> _DIRECTIONS FOR THIS TASK_: Reproduce the data exactly; no word may be added or dropped.

> _INFORMATION SHOWN_:

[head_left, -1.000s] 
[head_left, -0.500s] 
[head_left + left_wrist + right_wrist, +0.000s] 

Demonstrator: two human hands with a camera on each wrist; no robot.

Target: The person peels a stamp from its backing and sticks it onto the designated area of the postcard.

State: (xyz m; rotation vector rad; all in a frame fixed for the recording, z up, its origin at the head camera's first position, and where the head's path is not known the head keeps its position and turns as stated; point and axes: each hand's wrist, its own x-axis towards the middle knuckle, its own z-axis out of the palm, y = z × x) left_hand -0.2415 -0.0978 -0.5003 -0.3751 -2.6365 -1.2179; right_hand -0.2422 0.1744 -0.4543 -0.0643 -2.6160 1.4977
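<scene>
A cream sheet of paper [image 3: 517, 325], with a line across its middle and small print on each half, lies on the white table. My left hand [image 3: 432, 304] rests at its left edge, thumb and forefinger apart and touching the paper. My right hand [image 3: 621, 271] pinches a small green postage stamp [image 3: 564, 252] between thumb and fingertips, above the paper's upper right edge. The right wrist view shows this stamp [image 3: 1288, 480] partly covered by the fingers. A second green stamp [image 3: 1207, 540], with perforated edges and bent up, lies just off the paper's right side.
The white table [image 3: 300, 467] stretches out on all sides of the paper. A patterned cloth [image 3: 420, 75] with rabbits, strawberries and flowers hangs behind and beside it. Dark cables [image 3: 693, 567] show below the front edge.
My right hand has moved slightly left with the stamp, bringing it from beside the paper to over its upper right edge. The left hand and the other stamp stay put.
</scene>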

> _YOUR RESPONSE_:
[head_left, -1.000s] 
[head_left, -0.500s] 
[head_left + left_wrist + right_wrist, +0.000s] 

Demonstrator: two human hands with a camera on each wrist; no robot.

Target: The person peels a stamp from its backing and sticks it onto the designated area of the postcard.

State: (xyz m; rotation vector rad; all in a frame fixed for the recording, z up, its origin at the head camera's first position, and where the head's path is not known the head keeps its position and turns as stated; point and axes: each hand's wrist, its own x-axis towards the middle knuckle, its own z-axis out of the palm, y = z × x) left_hand -0.2415 -0.0978 -0.5003 -0.3751 -2.6365 -1.2179; right_hand -0.2422 0.1744 -0.4543 -0.0643 -2.6160 1.4977
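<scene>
A cream sheet of paper [image 3: 517, 325], with a line across its middle and small print on each half, lies on the white table. My left hand [image 3: 432, 304] rests at its left edge, thumb and forefinger apart and touching the paper. My right hand [image 3: 621, 271] pinches a small green postage stamp [image 3: 564, 252] between thumb and fingertips, above the paper's upper right edge. The right wrist view shows this stamp [image 3: 1288, 480] partly covered by the fingers. A second green stamp [image 3: 1207, 540], with perforated edges and bent up, lies just off the paper's right side.
The white table [image 3: 300, 467] stretches out on all sides of the paper. A patterned cloth [image 3: 420, 75] with rabbits, strawberries and flowers hangs behind and beside it. Dark cables [image 3: 693, 567] show below the front edge.
My right hand has moved slightly left with the stamp, bringing it from beside the paper to over its upper right edge. The left hand and the other stamp stay put.
</scene>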

That covers the exercise completely.